*What to work on*: If a line contains the word "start", include it in the count; state how many such lines the listing has and nothing else.

*** Opening of Input data ***

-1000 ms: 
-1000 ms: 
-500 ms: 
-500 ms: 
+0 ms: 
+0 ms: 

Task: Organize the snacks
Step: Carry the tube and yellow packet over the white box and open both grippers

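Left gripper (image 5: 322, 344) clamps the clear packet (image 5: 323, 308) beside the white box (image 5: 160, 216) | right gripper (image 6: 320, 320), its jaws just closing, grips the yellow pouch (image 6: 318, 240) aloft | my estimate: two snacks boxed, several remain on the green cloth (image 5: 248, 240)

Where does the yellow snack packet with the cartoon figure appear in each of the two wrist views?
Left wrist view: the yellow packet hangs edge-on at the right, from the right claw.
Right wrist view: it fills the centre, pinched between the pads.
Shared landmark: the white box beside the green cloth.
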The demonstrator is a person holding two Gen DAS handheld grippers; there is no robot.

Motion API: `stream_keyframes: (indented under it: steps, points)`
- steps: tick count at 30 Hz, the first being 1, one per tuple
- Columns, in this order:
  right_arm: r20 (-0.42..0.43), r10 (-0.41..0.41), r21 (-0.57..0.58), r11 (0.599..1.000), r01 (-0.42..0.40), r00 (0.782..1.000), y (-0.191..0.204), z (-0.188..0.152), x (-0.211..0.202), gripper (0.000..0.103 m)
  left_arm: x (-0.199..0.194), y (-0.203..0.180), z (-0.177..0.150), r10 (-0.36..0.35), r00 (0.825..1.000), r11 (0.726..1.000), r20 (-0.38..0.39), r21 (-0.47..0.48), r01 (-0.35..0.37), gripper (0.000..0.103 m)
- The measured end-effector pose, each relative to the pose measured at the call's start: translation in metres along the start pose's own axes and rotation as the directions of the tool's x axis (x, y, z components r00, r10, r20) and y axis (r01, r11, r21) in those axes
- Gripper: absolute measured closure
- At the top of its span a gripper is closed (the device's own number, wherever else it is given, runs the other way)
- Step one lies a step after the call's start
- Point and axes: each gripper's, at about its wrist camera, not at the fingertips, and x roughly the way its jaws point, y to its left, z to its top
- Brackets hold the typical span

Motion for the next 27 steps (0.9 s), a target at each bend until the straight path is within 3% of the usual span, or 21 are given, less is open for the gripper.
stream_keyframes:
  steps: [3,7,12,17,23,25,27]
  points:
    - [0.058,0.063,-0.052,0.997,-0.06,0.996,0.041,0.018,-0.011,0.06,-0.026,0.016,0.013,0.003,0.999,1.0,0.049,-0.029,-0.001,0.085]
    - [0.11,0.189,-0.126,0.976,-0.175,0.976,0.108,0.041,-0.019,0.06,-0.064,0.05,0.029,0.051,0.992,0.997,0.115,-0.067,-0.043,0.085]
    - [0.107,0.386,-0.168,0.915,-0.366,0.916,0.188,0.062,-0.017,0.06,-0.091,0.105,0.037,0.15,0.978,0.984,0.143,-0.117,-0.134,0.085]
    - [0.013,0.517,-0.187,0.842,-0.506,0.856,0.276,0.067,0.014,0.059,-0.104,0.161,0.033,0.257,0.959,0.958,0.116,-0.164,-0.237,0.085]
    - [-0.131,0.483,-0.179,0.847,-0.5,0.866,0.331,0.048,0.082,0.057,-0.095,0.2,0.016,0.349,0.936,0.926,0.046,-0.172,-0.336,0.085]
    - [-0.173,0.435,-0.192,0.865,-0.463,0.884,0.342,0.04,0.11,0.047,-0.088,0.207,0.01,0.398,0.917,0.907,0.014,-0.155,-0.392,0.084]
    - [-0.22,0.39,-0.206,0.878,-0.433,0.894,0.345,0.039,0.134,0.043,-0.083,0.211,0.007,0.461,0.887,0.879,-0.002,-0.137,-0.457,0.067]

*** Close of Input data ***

*Answer space*: 2